Knower-guesser differentiation in ravens: others' viewpoints matter

Abstract

Differentiating between individuals with different knowledge states is an important step in child development and has been considered as a hallmark in human evolution. Recently, primates and corvids have been reported to pass knower-guesser tasks, raising the possibility of mental attribution skills in non-human animals. Yet, it has been difficult to distinguish 'mind-reading' from behaviour-reading alternatives, specifically the use of behavioural cues and/or the application of associatively learned rules. Here, I show that ravens (Corvus corax) observing an experimenter hiding food are capable of predicting the behaviour of bystanders that had been visible at both, none or just one of two caching events. Manipulating the competitors' visual field independently of the view of the test-subject resulted in an instant drop in performance, whereas controls for behavioural cues had no such effect.
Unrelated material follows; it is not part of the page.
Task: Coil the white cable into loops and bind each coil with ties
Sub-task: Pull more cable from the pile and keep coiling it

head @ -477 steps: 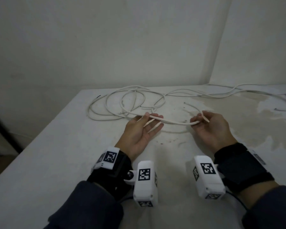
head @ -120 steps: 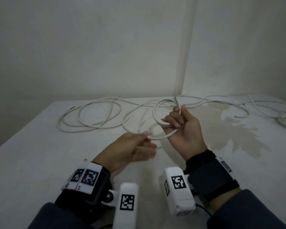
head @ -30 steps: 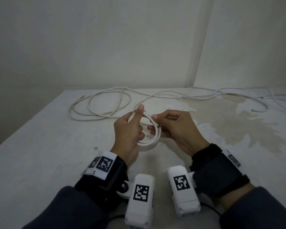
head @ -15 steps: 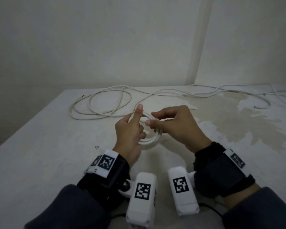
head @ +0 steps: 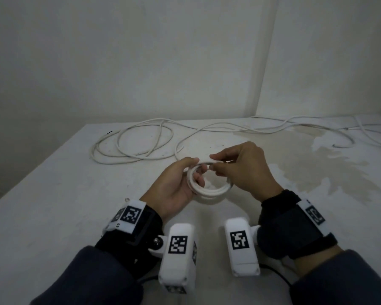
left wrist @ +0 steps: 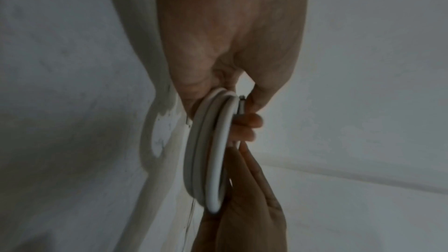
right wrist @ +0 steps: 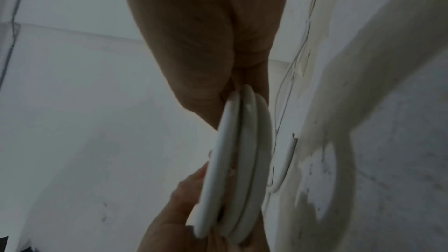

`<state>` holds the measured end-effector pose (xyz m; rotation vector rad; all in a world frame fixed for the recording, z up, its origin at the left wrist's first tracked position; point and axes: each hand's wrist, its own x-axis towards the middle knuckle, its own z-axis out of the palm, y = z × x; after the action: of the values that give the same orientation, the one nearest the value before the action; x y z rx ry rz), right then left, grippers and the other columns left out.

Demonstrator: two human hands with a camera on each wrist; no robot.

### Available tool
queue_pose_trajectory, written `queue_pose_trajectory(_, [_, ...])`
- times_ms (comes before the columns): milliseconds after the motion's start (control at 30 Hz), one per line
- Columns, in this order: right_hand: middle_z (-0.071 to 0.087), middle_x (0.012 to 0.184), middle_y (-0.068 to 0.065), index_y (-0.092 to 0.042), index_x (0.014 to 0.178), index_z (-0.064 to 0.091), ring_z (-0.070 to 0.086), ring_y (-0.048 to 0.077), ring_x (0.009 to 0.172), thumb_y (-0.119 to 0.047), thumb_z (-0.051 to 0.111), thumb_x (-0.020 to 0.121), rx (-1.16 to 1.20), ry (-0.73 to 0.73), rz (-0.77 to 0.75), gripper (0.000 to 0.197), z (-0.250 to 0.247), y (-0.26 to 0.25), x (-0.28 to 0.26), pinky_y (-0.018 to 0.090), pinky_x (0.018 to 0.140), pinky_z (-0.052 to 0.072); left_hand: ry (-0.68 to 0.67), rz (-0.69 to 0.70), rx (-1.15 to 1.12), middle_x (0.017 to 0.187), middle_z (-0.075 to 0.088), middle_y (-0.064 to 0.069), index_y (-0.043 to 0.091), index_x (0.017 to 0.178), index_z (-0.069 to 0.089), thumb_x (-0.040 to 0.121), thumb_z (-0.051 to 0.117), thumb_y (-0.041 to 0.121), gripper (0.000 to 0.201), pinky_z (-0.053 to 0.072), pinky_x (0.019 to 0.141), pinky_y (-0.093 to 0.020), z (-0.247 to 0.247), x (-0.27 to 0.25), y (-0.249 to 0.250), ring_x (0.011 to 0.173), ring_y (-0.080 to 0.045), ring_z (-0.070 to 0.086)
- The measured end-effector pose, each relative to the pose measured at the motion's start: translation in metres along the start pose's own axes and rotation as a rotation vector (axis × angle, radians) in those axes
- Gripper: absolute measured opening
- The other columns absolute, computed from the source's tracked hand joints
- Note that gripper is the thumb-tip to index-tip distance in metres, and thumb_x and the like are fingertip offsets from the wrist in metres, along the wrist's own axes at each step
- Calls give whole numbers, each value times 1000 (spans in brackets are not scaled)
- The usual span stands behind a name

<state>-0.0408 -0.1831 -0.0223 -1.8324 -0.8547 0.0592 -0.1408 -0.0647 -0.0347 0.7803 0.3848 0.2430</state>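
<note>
A small coil of white cable [head: 209, 190], three turns thick, hangs just above the table between both hands. My left hand [head: 196, 172] grips its left side, thumb over the top and fingers curled through the ring. My right hand [head: 216, 164] pinches the top of the coil and its palm hides the right side. In the left wrist view the coil [left wrist: 211, 150] stands edge-on with my fingers [left wrist: 247, 122] wrapped round it. From the right wrist the same coil [right wrist: 240, 160] shows its three turns pressed together.
More white cable [head: 130, 146] lies in wide loose loops at the back left of the white table [head: 53, 205] and trails off along the far edge to the right [head: 295, 126]. A dull stain [head: 317, 168] marks the right side. Walls stand close behind.
The straight length of cable from earlier is now wound into a small coil. In the last second my left thumb came down over it and my right fingers moved to its top.
</note>
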Motion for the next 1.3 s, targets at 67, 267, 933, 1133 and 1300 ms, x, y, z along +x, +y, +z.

These findings indicate that ravens not only remember whom they have seen at caching but also take into account that the other's view was blocked. Notably, it does not suffice for the birds to associate specific competitors with specific caches. These results support the idea that certain socio-ecological conditions may select for similar cognitive abilities in distantly related species and that some birds have evolved analogous precursors to a human theory-of-mind.

Figure 1.

Sketch of the standard experimental set-up during caching and during testing. (a) E caches food in the presence of three ravens, two potential competitors on the left and the focal subject on the right. The opaque curtains on the doors of the back compartments are raised, allowing one competitor and the focal subject to witness the caching and to see one another (lines of sight are symbolized by arrows with dashed lines); the view of the other competitor towards the caching room remains blocked. (b) At testing, the focal subject heads in the direction of the caches (symbolized by arrow with solid line) while the competitor is still restrained in its compartment. The skewed positioning of the covers on the caches allows the competitor to see either of the ‘hidden’ food pieces (symbolized by arrows with dashed lines).

Figure 2.

Pilfering speed and -selectivity (mean ± s.e.m.) in the (a,b) stay-treatment and (c,d) switch-treatment. (a) Latency to pilfer caches with OB and NO, (b) Proportion of choosing cache 1 with OB and NO, (c) Latency to pilfer caches with O1 and O2, (d) Proportion of choosing cache 1 with O1 and O2. *p < 0.05, n.s., not significant; above bracket: comparison between conditions, within bar: comparison to chance (dashed lines).

Figure 3.

Focal subject's view of the competitor in the uninformed condition of experiment 2. Although the competitor's view towards caches made close to the door is blocked by the curtain, the competitor itself (sitting on the perch right behind the window of the pulled down curtain) is in full view of the focal subject during caching.

Figure 4.

Selectively in pilfering caches, depicted as mean (± s.e.m.) proportion of matching caches 1 and 2 to O1 and O2, respectively, in the competitor-informed and -uninformed condition (i.e. curtain's position at caching). Dashed line represents chance level. *p < 0.05.